# BFGS in comparison with Gaussian newton

I'm reading about quasi-newton method, and I get the key idea is to find an approximated Hessian Matrix. The most popular one is for sure L-BFGS. But I've got see Gaussian newton method simply estimate the Hessian with $$\nabla J \cdot \nabla J^T$$. Isn't it much more simpler than BFGS update? why it is much less used?

Consider the residual: $$r_n(\beta) = \|y_n - f(x_n;\beta)\|_2$$. We generally want to minimise the sum of square residuals:

$$$$S(\beta) = \sum_{i = 1}^N \|y_n - f(x_i;\beta)\|_2^2$$$$

If we differentiate this then notice,

\begin{align} \frac{\partial S(\beta)}{\partial \beta_i} &= 2 \sum_{n = 1}^N \|y_n - f(x_n;\beta)\|_2\cdot \frac{\partial \|y_n - f(x_n;\beta)\|_2}{\partial \beta_i} \\ &= 2 \sum_{n = 1}^N r_n \cdot \frac{\partial r_n}{\partial \beta_i} \end{align}

Let's differentiate once more:

\begin{align} \frac{\partial^2 S(\beta)}{\partial \beta_i\partial \beta_j} &= 2 \sum_{n = 1}^N \left( \frac{\partial r_n}{\partial \beta_i} \cdot \frac{\partial r_n}{\partial \beta_j} + r_n \frac{\partial^2 r_n}{\partial \beta_i \partial \beta_j}\right) \end{align}

Now if we set $$\frac{\partial^2 r_n}{\partial \beta_i \partial \beta_j} = 0$$, notice that we are left with just the multiplication of two Jacobian terms $$\frac{\partial r_n}{\partial \beta_i} \cdot \frac{\partial r_n}{\partial \beta_j} = J^T \cdot J$$, as your question asks.

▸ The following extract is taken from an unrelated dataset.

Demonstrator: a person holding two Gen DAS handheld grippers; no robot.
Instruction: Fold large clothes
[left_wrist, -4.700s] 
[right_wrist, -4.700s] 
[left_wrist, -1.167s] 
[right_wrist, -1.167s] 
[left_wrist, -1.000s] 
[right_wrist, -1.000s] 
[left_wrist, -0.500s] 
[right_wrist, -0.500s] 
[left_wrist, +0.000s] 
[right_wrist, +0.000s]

Therefore, it is an approximation which ignores any cross-coupling terms in the Hessian. This is good for systems when we expect a large degree of independence between terms (very little cross coupling).

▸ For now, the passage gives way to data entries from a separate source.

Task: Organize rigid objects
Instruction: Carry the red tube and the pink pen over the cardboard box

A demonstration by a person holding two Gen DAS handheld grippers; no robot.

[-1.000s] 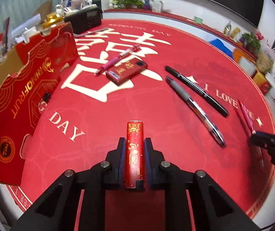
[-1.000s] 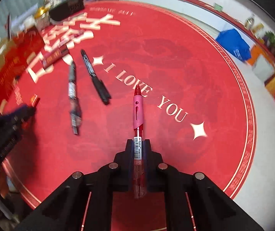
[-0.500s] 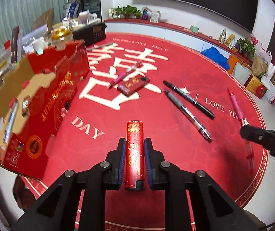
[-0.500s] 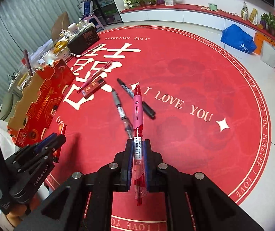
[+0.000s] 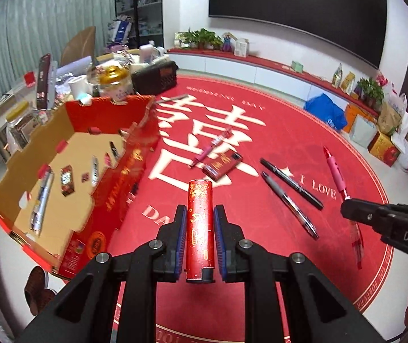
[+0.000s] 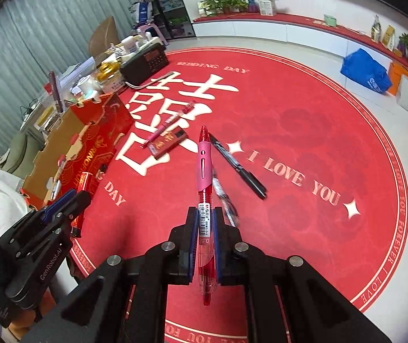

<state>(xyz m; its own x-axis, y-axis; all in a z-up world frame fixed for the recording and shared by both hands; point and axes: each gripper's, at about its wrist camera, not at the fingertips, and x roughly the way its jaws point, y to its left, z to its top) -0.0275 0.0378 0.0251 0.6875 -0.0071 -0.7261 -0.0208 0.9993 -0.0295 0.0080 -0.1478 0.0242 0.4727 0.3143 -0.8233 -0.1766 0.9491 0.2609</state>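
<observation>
My left gripper (image 5: 200, 214) is shut on a red lighter with gold print (image 5: 200, 228), held above the round red mat. My right gripper (image 6: 204, 214) is shut on a red and pink gel pen (image 6: 204, 188), also raised; it shows in the left wrist view (image 5: 335, 173). On the mat lie a black pen (image 5: 291, 183), a grey pen (image 5: 289, 204), a pink pen (image 5: 209, 148) and a red flat box (image 5: 223, 164). An open red cardboard box (image 5: 118, 177) stands at the left with pens and small items inside (image 5: 41, 197).
A cluttered side table (image 5: 69, 85) with a gold-lidded jar and a black radio (image 5: 155, 75) stands behind the cardboard box. A blue bag (image 5: 325, 113) and boxes line the far right wall. The left gripper shows in the right wrist view (image 6: 61, 208).
Both grippers have risen higher above the mat with their objects. The left view now looks down into the open cardboard box.
</observation>
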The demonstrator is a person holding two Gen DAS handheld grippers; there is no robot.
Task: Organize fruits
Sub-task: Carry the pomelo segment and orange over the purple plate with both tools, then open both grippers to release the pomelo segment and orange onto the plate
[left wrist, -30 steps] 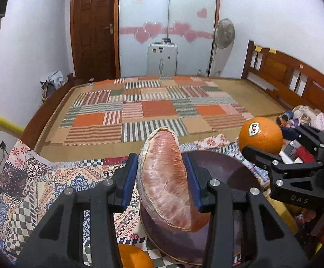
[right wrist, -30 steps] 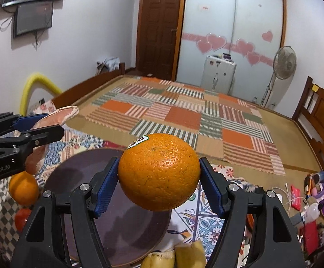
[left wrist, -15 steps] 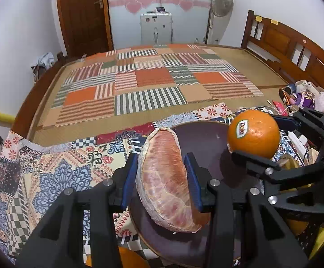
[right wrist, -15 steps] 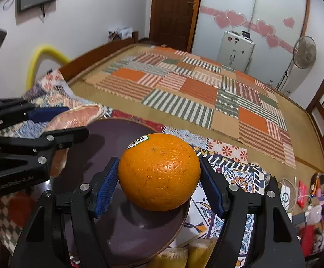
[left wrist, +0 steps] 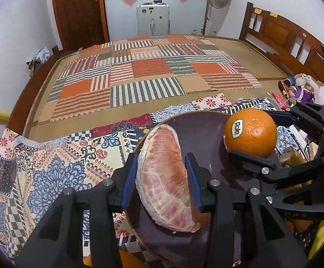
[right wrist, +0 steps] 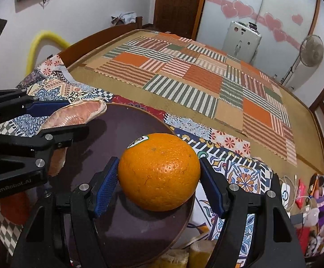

This is Gauss-Newton's method with an approximation on the Hessian, which naturally arises from first principles, by differentiating the cost function.

Now, methods like BFGS, are quasi-Newton methods. Quasi-Newton methods also try to avoid using the Hessian directly, but instead they work to approx. it by (in the case of BFGS), progressively updating an approx. per iteration. This is shown below, where B is approximate Hessian (taken from wiki)

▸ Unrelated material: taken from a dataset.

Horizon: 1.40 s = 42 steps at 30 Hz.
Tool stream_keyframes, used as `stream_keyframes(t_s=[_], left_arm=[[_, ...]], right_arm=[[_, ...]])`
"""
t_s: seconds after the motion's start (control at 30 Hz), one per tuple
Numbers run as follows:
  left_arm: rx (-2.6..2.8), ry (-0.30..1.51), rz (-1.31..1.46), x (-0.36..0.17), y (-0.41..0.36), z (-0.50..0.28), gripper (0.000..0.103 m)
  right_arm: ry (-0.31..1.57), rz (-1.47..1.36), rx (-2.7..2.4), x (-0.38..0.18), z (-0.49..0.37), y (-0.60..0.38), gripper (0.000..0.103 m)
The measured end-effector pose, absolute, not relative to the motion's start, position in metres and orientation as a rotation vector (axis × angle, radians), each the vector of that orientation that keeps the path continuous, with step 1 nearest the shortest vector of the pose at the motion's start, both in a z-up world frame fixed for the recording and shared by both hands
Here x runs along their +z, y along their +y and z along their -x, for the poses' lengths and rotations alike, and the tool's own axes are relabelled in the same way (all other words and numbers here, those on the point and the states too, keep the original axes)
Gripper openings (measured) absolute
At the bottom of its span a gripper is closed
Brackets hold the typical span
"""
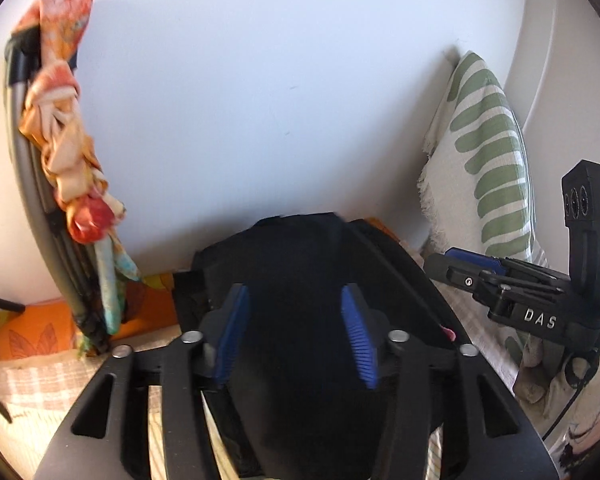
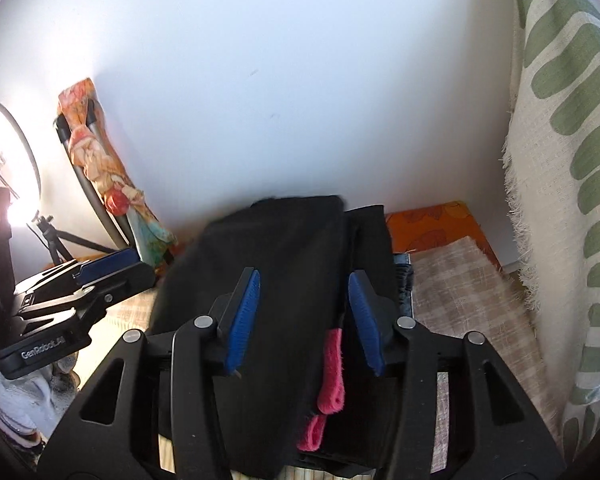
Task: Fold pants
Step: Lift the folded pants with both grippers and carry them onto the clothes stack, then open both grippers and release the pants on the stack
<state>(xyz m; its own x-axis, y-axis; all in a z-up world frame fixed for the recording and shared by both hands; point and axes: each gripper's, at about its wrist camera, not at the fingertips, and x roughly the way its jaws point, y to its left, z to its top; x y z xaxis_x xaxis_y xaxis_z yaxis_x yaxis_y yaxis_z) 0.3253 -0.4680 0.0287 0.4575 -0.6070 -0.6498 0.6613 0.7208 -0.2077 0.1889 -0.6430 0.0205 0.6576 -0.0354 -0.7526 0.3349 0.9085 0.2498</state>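
Black fabric pants [image 1: 296, 320] are seen bunched between the blue ribbed pads of the left gripper [image 1: 296, 332], whose jaws stand spread with cloth filling the gap; whether the cloth is pinched cannot be told. The same pants [image 2: 284, 280], with a pink drawstring [image 2: 332, 372] hanging at their edge, lie between the parted pads of the right gripper [image 2: 304, 316], and a grasp cannot be confirmed there either. Beneath, a beige checked cloth [image 2: 460, 292] is spread, with an orange leaf-print sheet [image 2: 432, 220] beyond. Farther off, a green-striped cream pillow [image 1: 484, 160] and a floral scarf [image 1: 76, 160] knotted on grey poles are set against the white wall [image 1: 260, 80].
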Motion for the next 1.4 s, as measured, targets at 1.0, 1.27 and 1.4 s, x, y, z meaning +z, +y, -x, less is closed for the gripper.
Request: stream_keyframes(t_s=[1.0,1.27,1.4], left_arm=[[-0.743,0.663,-0.14,0.083,-0.409,-0.217,0.078],[-0.741,0.639,-0.132,0.087,-0.367,-0.177,0.08],[-0.735,0.636,-0.132,0.083,-0.345,-0.155,0.081]], right_arm=[[0.714,-0.321,-0.314,0.089,-0.093,-0.58,0.103],[0.688,-0.294,-0.306,0.101,-0.055,-0.532,0.103],[0.677,-0.259,-0.334,0.101,-0.036,-0.507,0.103]])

$$$$B_{k+1}=B_{k}+{\frac {\mathbf {y} _{k}\mathbf {y} _{k}^{\mathrm {T} }}{\mathbf {y} _{k}^{\mathrm {T} }\mathbf {s} _{k}}}-{\frac {B_{k}\mathbf {s} _{k}\mathbf {s} _{k}^{\mathrm {T} }B_{k}^{\mathrm {T} }}{\mathbf {s} _{k}^{\mathrm {T} }B_{k}\mathbf {s} _{k}}}.$$$$

As for when to use which when, it is hard to say. It is problem specific. I would look into literature your topic and see what they say. Since these are all approximation methods, the underlying objective function is not guaranteed to be traversed accurately in either case. For example, in general LGBS type solutions are popular for non-linear least squares problems, because they work well historically, and have nice and optimized libraries (as far as I understand).

Why is that Gauss-Newton update much less used? Well as we discussed before it places a large assumption on the objective space (negligible cross terms). It can be detrimental for certain applications. That's why I recommend looking at the literature for your topic in particular.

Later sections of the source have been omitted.